**Brief**
Which lines below include "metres"? Copy them all.
[Start of section]
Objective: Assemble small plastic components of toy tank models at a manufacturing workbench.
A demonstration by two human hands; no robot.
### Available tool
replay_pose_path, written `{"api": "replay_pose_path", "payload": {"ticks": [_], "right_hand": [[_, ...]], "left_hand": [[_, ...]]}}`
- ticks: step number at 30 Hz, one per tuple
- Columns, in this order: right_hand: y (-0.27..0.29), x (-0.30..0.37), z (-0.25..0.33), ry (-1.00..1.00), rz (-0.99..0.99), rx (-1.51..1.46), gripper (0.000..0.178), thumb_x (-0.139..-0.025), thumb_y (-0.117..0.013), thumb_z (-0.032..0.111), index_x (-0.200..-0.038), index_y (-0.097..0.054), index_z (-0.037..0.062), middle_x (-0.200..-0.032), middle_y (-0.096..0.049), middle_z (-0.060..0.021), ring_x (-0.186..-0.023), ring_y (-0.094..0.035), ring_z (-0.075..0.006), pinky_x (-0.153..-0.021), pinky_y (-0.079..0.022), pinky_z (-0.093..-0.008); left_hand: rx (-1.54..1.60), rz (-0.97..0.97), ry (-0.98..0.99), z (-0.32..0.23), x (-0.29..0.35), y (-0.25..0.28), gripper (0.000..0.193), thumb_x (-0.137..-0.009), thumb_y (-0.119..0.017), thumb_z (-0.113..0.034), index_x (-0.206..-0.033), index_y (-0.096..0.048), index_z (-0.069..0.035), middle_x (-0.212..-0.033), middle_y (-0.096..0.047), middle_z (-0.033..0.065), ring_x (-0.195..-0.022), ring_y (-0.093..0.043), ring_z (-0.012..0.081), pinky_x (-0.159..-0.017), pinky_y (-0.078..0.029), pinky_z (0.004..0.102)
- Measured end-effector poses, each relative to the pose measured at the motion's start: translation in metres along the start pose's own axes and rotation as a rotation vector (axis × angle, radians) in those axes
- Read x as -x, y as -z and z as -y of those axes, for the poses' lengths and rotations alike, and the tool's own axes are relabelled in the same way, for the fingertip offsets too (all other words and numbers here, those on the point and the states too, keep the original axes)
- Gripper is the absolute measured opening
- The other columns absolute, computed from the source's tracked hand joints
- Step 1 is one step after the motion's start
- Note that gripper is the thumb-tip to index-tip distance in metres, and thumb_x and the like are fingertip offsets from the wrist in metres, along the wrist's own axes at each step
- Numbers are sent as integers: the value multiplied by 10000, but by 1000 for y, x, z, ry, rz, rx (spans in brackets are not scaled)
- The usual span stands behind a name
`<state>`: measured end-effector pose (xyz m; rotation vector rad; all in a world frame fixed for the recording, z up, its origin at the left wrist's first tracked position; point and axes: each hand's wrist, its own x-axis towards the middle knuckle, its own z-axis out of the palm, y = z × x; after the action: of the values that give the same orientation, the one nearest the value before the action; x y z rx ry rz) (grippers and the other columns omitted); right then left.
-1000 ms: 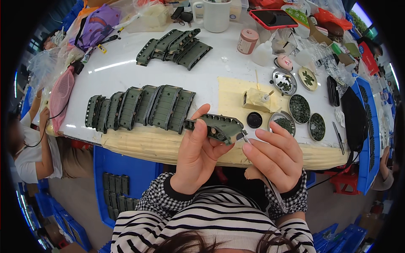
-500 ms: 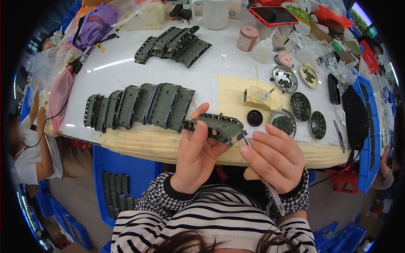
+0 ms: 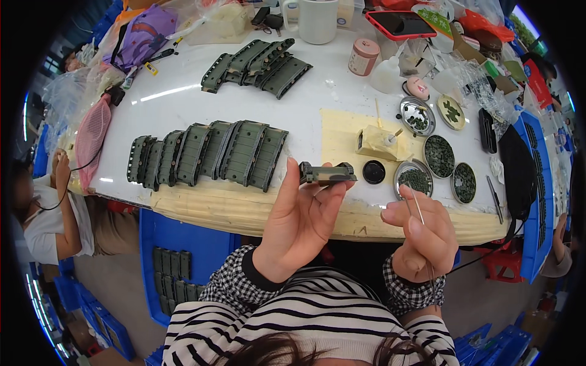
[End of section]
**Output for this task**
- Measured end-effector poses, each relative to the pose measured at the motion's start: translation in metres along the start pose's own axes and rotation as a rotation vector (axis × angle, radians) in those axes
- Note that gripper is the thumb-tip to index-tip distance in metres, and thumb_x and the like are fingertip offsets from the wrist in metres, along the wrist's own axes at each step

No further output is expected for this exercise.